Et le plus inquiétant, comme l'a souligné M.Harb, c'est que "presque 50% de ces jeunes candidats à l'émigration sont titulaires d'un diplôme universitaire, 22% d'entre eux sont bacheliers, tandis que 10% dispose d'un diplôme technique".
Bref, le Liban perd sa main d'oeuvre qualifiée, qui préfère aller voir ailleurs si l'herbe est plus verte et surtout, plus lucrative.
Les jeunes, qui étudient dans d'excellentes universités, se voient en effet proposer au Liban des salaires très bas, entre 500 (370€) et 800$ (592€), ce qui les décourage dans leur recherche d'emploi.
Résultat, ils préfèrent quitter le pays pour proposer leurs compétences dans le Golfe, en Afrique, mais aussi en Europe ou sur le continent américain, où leur savoir-faire est reconnu et recherché et surtout payé à sa juste valeur.
L'enseignement n'est pas en phase avec l'emploi
Si l'on ajoute à cela, un sentiment d'insécurité latent, consécutif à l'instabilité régionale du Moyen-Orient et la peur de l'avenir, cela donne un cocktail détonnant qui encourage la fuite des cerveaux.
En réponse, Boutros Harb a indiqué qu'il "était nécessaire que les dirigeants politiques libanais élaborent eux-mêmes les politiques économiques et sociales qui pourront assurer la stabilité du pays pour les années à venir".
Au-delà du point de vue gouvernemental, le ministre s'est également désolé que les matières enseignées dans les universités ne soient pas vraiment conformes à la réalité du marché du travail.

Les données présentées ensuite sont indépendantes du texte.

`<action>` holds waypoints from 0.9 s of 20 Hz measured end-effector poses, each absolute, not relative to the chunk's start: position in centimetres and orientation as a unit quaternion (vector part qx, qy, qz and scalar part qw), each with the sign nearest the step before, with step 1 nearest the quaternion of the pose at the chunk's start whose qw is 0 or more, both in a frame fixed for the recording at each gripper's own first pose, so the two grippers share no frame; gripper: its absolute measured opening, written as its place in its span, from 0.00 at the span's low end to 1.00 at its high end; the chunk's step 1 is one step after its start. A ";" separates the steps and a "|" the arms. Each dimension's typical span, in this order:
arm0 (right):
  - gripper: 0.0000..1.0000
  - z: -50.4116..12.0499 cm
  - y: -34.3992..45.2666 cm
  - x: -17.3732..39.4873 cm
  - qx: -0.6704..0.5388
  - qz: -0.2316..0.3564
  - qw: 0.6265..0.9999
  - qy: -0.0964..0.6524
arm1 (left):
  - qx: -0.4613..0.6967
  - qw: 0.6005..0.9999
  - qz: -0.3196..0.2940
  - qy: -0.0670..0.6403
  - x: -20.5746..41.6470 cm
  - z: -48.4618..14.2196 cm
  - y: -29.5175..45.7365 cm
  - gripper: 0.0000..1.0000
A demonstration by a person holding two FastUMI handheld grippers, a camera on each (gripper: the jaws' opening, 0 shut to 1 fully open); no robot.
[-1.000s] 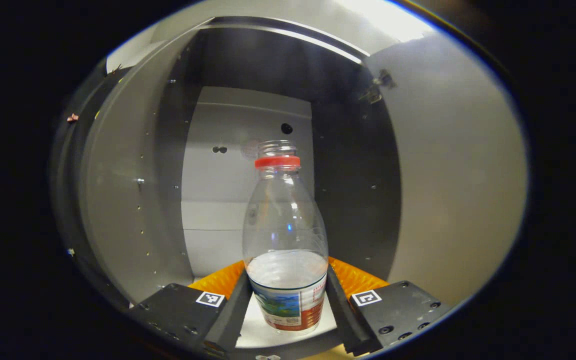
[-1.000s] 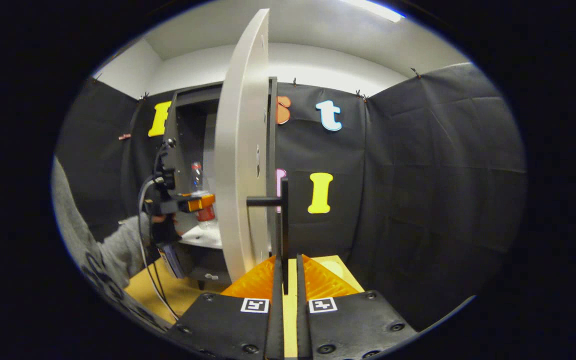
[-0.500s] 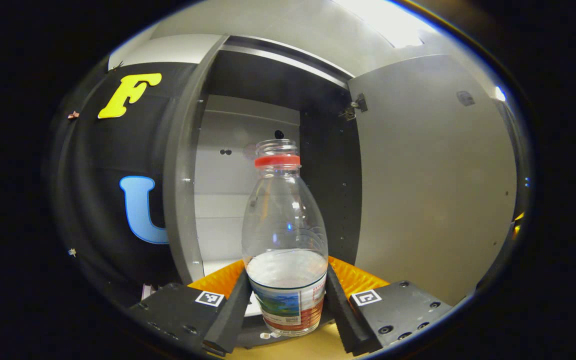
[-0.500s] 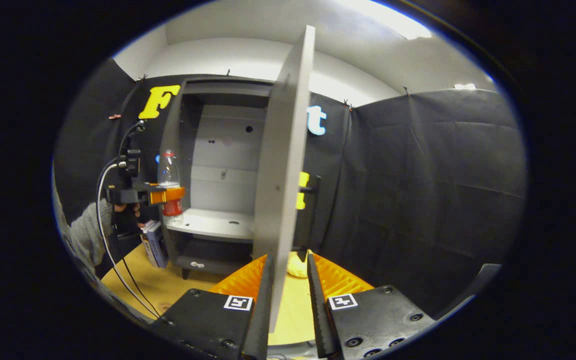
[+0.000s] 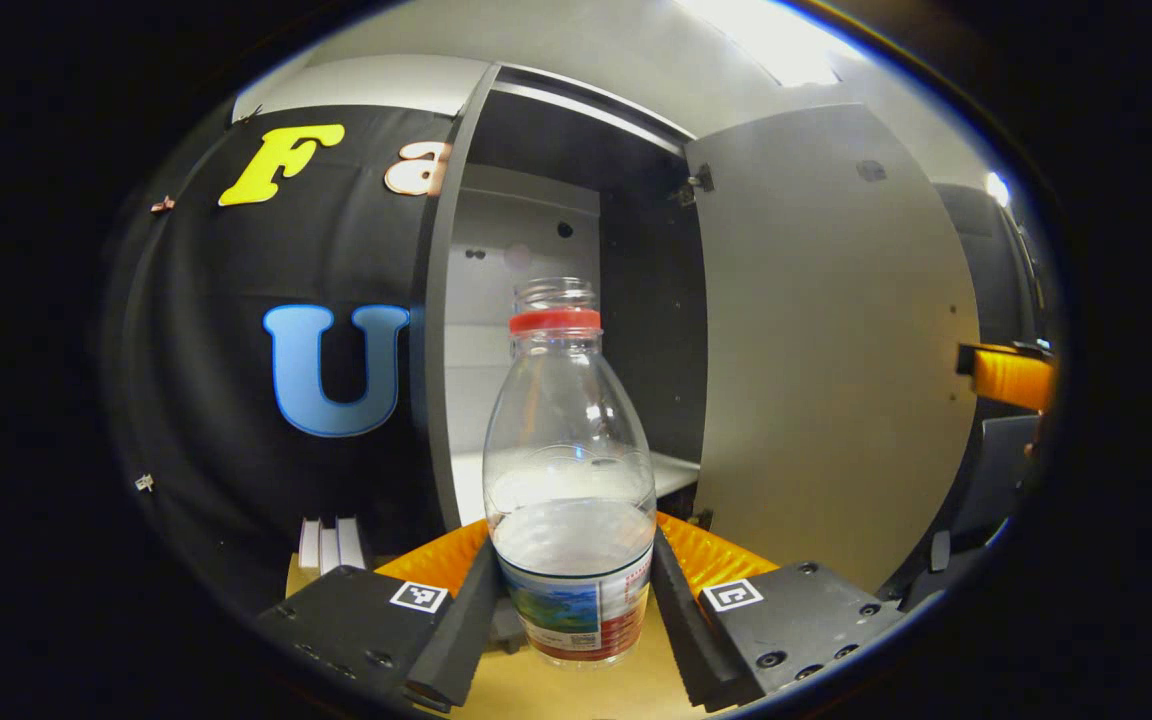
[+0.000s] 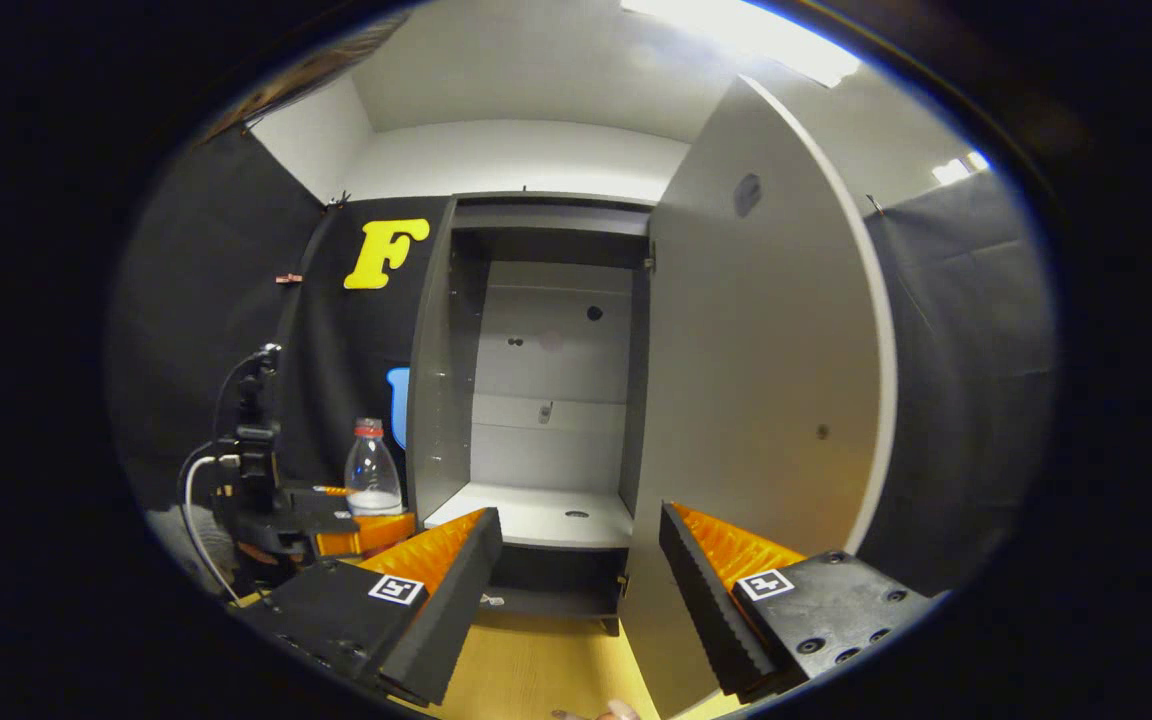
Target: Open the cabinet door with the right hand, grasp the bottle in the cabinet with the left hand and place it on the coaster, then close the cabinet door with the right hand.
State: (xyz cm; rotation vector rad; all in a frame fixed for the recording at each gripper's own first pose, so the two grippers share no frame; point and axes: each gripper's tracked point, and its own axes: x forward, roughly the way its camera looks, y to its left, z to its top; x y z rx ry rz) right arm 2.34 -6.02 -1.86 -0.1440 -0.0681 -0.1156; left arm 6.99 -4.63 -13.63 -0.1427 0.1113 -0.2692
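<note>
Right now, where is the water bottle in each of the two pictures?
Left gripper view: the bottle stands at bottom centre, clamped between the left gripper's own two fingers.
Right gripper view: the bottle is small, at lower left, just left of the open cabinet, held by the left gripper.
Shared landmark: the open grey cabinet door, to the right of the bottle in both views.

Counting one bottle [image 5: 569, 470], upright, red collar, some clear liquid sitting in its lower part. One cabinet [image 6: 536, 350], carrying one door [image 6: 766, 400] that is standing open at its right edge. One shelf [image 6: 536, 515] showing inside it, lying bare. Two grippers: the left gripper [image 5: 568, 610] and the right gripper [image 6: 576, 580]. Three thin white upright things [image 5: 328, 543], kind unclear, standing near the cabinet's lower left corner.
</note>
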 end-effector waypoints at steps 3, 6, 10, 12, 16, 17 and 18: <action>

Une opinion partagée par Patrick Laurent, le chef de la Délégation européenne au Liban, qui participait au débat. Il avance que "Le niveau des universités libanaises est bon, mais il n'y a pas de travail pour structurer les études avec la demande de l'emploi". Selon lui, "Les Libanais ont tendance à faire des Bac+5, alors que le marché réel de l'emploi a besoin de techniciens et de techniciens supérieurs", déplorant que de ce fait, les entreprises font appel à de la main d'oeuvre étrangère, en provenance de Syrie ou de Jordanie, pour pallier ce manque.
Encourager la migration circulaire
Portant un regard critique sur les Libanais, Patrick Laurent a souligné: "ce qui me frappe beaucoup, c'est que les Libanais sont très demandés sur le marché du travail, car ils ont une grande créativité, mais en revanche, ils n'ont pas la capacité d'organiser leurs besoins en matière d'emploi".
Impossible en effet de trouver une quelconque statistique au Liban, qui pourrait aiguiller les jeunes sur les secteurs qui recrutent.
Malgré tous ces désavantages, la fuite des cerveaux comporte aussi, dans le cas du Liban, des points positifs. En effet, M. Laurent a affirmé que "le total des flux financiers de la diaspora représentait plus que le total des investissements étrangers associé au total des dépenses touristiques dans le pays. Mais le gouvernement n'a pas encore l'approche nécessaire pour optimiser ce flux de liquidités, avoisinant les 35mds$ (25,9mds€), qui dort dans les banques, pour développer une économie réelle libanaise", regrette-t-il.
Une économie réelle qui pourrait bien sûr favoriser les investissements et par là-même, créer des emplois.
De ce fait, plutôt que de stigmatiser la fuite des cerveaux, M. Laurent estime qu'il faudrait encourager une migration circulaire, avec un retour des expatriés au Liban, afin de faire bénéficier de leur expérience à l'international, leur pays natal.